The motion of robot i in the workspace $\mathcal {W}$ is modeled by the WTS

$$\begin{aligned} \mathcal {T}_i = (S_i, S_{i}^{\text {init}}, \mathrm{Act_i}, \longrightarrow , \mathfrak {t}_i, \varGamma _i, L_i), \end{aligned}$$

where:

$S_i = \mathcal {R} = \displaystyle \bigcup \nolimits _{z \in [Z]} \mathcal {R}_z$ is the set of states of the robot that contains all the RoI of the workspace $\mathcal {W}$;
$S_{i}^{\text {init}} \subseteq S_i$ is a set of initial states defined by the robot’ s initial position $x_i(0)$ in the workspace;
$\mathrm{Act_i}$ is the set of actions containing the union of all feedback controllers (10) which can navigate the robot i between RoI;
$\longrightarrow _i \subseteq S_i \times \mathrm{Act_i} \times S_i$ is the transition relation. We say that $(\mathcal {R}_{i, s}, u_i, \mathcal {R}_{i, d}) \in \longrightarrow _i$, with $\mathcal {R}_{i, s}$, $\mathcal {R}_{i, d} \in \mathcal {R}$ with $\mathcal {R}_{i, s} \ne \mathcal {R}_{i, d}$ if there exist feedback control law $u_i \in \mathrm{Act_i}$ as in (10) which can drive the robot from the region $\mathcal {R}_{i, s}$ to the region $\mathcal {R}_{i, d}$ without intersecting with any other RoI of the workspace;
$\mathfrak {t}_i$ is the time weight as given in (7) and it is computed by Algorithm 2;
$\mathcal {L}_i$ is the labeling function as given in (6);
and $\varGamma _i$ is the set of atomic propositions imposed by Problem 1.

The aforementioned WTS of each robot allows us to work directly at the discrete level and design a sequence of feedback controllers as in (10) that solve Problem 1. By construction, each timed run produced by the WTS $\mathcal {T}_i$, where the notion of timed run is given in Definition 8, is associated with the trajectory $x_i(t)$ of the system (1a)–(1b), as given in Definition 12. Hence, if a timed run of $\mathcal {T}_i$ of each robot $i \in [N]$ satisfying the given MITL formula $\varphi _i$ is found, a desired timed word of the original system, and hence a trajectory $x_i(t)$ that is a solution to Problem 1 is found.

4.4 Control synthesis

Figure 3 depicts a framework under which a sequence of feedback control laws $u_i(x_i, v_i)$ of each robot that guarantees the satisfaction of the MITL formula $\varphi _i$ can be computed. First, a TBA $\mathcal {A}_i$ that accepts all the timed runs satisfying the specification formula $\varphi _i$ is constructed. Second, a product between the WTS $\mathcal {T}_i$ given in Definition 14 and the TBA $\mathcal {A}_i$ is computed which gives the product WTS $\widetilde{\mathcal {T}}_i$. By performing graph search to the product WTS $\widetilde{\mathcal {T}}_i$, a timed run that satisfies the MITL formula $\varphi $ can be found. For more details regarding the control synthesis procedure we refer to our previous work (Nikou et al. 2016, 2018).

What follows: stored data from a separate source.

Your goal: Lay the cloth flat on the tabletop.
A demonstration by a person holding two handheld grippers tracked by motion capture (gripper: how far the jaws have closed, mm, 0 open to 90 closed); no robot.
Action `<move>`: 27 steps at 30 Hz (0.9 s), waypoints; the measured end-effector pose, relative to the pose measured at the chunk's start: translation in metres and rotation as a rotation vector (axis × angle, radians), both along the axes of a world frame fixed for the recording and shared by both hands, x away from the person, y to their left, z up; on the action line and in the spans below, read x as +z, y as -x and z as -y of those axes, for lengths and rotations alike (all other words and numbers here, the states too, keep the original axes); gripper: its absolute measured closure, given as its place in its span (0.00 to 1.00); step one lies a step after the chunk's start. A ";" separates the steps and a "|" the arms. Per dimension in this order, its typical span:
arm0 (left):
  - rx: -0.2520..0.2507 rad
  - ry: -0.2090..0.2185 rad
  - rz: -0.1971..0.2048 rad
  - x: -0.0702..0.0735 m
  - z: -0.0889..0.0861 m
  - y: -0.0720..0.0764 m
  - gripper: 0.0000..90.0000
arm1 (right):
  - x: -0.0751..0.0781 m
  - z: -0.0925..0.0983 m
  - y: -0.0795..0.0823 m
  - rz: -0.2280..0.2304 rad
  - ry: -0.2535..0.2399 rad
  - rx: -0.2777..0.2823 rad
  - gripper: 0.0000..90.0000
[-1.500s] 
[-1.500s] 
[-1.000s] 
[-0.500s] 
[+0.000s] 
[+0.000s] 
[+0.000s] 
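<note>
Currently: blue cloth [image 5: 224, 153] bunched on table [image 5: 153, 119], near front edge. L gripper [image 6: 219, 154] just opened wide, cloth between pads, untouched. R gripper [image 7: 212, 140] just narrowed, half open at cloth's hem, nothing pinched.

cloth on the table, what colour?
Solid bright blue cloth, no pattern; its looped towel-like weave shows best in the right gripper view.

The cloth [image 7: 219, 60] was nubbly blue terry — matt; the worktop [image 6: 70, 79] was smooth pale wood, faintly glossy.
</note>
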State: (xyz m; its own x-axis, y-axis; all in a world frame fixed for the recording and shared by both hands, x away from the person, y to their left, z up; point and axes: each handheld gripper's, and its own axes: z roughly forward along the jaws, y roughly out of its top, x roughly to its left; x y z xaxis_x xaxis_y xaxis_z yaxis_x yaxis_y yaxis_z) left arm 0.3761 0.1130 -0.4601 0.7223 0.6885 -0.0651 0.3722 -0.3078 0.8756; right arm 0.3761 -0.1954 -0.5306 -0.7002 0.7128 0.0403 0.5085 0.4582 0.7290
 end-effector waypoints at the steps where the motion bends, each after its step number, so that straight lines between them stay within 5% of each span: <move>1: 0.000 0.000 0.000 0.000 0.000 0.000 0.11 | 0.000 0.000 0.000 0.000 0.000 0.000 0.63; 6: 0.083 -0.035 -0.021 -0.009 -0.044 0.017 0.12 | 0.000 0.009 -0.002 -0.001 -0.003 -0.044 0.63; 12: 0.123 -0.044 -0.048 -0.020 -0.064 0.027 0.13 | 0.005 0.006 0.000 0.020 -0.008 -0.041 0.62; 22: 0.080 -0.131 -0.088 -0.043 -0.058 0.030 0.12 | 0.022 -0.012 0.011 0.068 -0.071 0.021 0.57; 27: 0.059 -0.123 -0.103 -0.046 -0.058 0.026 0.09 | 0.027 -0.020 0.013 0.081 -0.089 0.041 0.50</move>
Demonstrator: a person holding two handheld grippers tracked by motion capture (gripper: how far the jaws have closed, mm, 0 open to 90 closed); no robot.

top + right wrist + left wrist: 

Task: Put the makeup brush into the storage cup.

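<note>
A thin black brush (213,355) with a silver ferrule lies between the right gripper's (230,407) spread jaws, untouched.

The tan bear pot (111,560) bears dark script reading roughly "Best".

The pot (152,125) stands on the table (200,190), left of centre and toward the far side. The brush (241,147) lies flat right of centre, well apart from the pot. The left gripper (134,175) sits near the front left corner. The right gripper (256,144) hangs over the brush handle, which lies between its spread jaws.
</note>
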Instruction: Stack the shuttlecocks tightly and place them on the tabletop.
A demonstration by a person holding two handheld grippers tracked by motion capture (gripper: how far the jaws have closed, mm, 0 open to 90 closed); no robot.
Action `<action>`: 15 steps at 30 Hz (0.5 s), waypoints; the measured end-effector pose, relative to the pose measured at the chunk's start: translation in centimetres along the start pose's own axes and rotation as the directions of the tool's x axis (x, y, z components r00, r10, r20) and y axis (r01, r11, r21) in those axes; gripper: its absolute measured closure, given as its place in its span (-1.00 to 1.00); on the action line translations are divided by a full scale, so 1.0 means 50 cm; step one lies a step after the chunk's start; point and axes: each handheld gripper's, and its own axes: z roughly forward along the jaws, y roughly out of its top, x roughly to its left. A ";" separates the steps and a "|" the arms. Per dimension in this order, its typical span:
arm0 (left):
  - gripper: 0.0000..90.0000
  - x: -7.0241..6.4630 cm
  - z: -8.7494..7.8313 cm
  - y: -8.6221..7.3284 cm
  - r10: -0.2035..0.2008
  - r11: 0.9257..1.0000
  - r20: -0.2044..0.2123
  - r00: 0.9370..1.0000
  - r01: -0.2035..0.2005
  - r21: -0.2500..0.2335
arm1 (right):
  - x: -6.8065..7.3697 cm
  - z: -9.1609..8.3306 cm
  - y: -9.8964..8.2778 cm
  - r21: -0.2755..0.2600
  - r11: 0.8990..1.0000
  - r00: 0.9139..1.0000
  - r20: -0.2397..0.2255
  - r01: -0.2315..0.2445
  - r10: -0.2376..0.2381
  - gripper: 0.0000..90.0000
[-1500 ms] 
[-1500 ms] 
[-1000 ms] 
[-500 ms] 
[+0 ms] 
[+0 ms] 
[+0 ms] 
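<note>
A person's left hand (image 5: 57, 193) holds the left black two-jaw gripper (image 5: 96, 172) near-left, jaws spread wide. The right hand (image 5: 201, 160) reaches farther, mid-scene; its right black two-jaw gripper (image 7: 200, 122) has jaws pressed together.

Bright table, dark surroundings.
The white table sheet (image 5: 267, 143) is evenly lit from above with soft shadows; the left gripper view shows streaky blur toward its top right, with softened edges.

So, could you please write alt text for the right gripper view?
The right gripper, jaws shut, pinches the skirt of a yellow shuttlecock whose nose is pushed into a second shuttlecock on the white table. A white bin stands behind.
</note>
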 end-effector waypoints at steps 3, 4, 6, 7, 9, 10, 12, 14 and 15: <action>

In view of Algorithm 3, (23) and the offline plan computation, it is possible that while each agent is executing online its individual actions and transits between RoI, there might be a cluster of agents that avoid collision between each other. In such a scenario, the online feedback control law avoids the possible collisions, but the navigation time between the RoI will have been different that the one computed by Algorithm 3. In order to resolve this, we propose an offline collision detection algorithm (see Algorithm 4) which detects the cluster of agent that will avoid potential collision when the plan of each agent is executed and updates the transition times between RoI of each agent appropriately.

More specifically, the input to Algorithm 4 is the transition times of each agent and the output is the updated realistic transition times denoted by $\mathfrak {t}^{\text {real}}_{i,d}$ as well as the formula bounds relaxation. The function $\text {computePlanAgent}(i)$ computes the sequence of RoI that agent i needs to follow in order to satisfy the formula. The function $\text {executePlanAgent}(i)$ executes a simulated plan for each agent. Then, by using a monitoring function

$$\begin{aligned} \text {collisionClusterMonitoring}, \end{aligned}$$

the cluster of the agents that are colliding can be detected. Then, we need to update the transition times of each of the colliding agents by a term which models the time duration of the maneuvering that the corresponding agent is performing in order to avoid the collision. This time is denoted in Algorithm 4 by $T_{\text {maneuver}}^{i}$. By finding the maximum of the aforementioned times, the time bounds of the MITL formula of each agent are relaxed. The function $\text {relaxBounds}(\varphi _i, \max _i)$ updates each formula time interval of the form [a, b], $a > b \ge 0$, to $[a, b+\max _i]$.

Proposition 1

The solution that it is obtained from the controller synthesis procedure provides a sequence of feedback control laws $u_i(x_i, v_i)$ as in (10) that guarantees the satisfaction of the formula $\varphi $ of the robot governed by dynamics as in (1a)–(1b), thus, providing a solution to Problem 1.

4.5 Complexity analysis

The proposed framework consists of the computational complexity of the following steps:

C1: the computational complexity of the offline construction of WTS $\widetilde{\mathcal {T}}_i$ and graph search. In particular, the graph search is performed over the product WTS $\widetilde{\mathcal {T}}_i$ which has $|S_i| \cdot |Q_i|$ number of states, i.e., the multiplication between the states of the WTS (number of RoI of the workspace) and the number of states of the TBA. The complexity of the Dijskstra algorithm that is used for the graph search is: $\mathcal {O} \Big ( |S_i| \cdot |Q_i| + |\text {edges}| \log \big (|S_i| \cdot |Q_i| \big ) \Big )$, where $|\text {edges}|$ is the number of edges of the product WTS $\widetilde{\mathcal {T}}_i$.
C2: Algorithm 2 is an offline computer simulation and the computational complexity is the same with the complexity of a nominal NMPC algorithm;
C3: Algorithm 3 is an offline computer simulation of collision detection which scales with the number of agents;
C4: the DFHOCP (12a)–(12d) is the only online commutation of the proposed framework and has the same complexity with the nominal NMPC algorithm (quadratic programming optimization technique).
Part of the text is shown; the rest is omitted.